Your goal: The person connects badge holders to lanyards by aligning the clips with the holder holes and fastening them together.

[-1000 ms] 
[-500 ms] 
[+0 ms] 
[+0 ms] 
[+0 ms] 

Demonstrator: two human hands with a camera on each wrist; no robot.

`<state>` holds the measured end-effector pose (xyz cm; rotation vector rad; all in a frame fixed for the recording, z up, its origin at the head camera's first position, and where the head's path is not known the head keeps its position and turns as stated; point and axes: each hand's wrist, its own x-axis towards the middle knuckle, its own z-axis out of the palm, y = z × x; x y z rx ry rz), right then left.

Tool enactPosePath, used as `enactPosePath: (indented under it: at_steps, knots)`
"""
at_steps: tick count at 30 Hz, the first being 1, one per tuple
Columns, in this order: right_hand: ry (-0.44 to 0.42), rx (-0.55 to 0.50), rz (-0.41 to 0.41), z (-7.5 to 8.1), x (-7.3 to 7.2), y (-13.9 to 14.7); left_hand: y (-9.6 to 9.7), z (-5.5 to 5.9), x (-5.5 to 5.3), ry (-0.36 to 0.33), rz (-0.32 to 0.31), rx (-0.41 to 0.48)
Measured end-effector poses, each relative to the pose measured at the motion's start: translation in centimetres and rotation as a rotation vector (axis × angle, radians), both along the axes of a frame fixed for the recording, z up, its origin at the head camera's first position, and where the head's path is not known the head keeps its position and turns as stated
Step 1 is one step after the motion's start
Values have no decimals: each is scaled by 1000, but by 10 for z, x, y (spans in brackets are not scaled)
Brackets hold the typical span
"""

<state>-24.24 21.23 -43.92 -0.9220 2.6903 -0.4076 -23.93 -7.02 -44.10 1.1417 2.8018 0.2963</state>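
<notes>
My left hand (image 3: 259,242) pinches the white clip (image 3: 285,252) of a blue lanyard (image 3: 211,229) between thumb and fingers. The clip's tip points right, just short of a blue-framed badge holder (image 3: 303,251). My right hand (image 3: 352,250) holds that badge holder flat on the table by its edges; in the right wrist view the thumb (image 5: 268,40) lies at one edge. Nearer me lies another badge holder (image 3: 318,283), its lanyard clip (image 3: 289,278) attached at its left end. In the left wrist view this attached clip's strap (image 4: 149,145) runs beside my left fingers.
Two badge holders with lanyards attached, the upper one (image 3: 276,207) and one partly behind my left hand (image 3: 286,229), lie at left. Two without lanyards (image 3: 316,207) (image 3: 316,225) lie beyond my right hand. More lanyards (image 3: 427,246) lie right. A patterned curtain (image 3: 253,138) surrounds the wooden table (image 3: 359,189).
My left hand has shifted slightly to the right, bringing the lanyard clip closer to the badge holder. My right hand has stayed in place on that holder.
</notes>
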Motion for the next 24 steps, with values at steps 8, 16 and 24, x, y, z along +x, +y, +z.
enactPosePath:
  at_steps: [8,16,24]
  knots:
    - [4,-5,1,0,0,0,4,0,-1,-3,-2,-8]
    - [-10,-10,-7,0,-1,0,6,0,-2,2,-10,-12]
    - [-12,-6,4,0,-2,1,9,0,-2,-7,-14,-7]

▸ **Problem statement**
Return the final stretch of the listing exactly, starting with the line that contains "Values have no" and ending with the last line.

▸ **The completed task**
Values have no decimals: each is scaled by 1000, but by 10 for z, x, y (spans in brackets are not scaled)
Brackets hold the typical span
"""

<state>-24.24 21.23 -43.92 -0.9220 2.6903 -0.4076 -23.93 -7.02 -44.10 1.1417 2.8018 0.2963</state>
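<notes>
My left hand (image 3: 259,242) pinches the white clip (image 3: 285,252) of a blue lanyard (image 3: 211,229) between thumb and fingers. The clip's tip points right, just short of a blue-framed badge holder (image 3: 303,251). My right hand (image 3: 352,250) holds that badge holder flat on the table by its edges; in the right wrist view the thumb (image 5: 268,40) lies at one edge. Nearer me lies another badge holder (image 3: 318,283), its lanyard clip (image 3: 289,278) attached at its left end. In the left wrist view this attached clip's strap (image 4: 149,145) runs beside my left fingers.
Two badge holders with lanyards attached, the upper one (image 3: 276,207) and one partly behind my left hand (image 3: 286,229), lie at left. Two without lanyards (image 3: 316,207) (image 3: 316,225) lie beyond my right hand. More lanyards (image 3: 427,246) lie right. A patterned curtain (image 3: 253,138) surrounds the wooden table (image 3: 359,189).
My left hand has shifted slightly to the right, bringing the lanyard clip closer to the badge holder. My right hand has stayed in place on that holder.
</notes>
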Motion for the next 24 steps, with values at steps 8, 16 and 24, x, y, z along +x, +y, +z.
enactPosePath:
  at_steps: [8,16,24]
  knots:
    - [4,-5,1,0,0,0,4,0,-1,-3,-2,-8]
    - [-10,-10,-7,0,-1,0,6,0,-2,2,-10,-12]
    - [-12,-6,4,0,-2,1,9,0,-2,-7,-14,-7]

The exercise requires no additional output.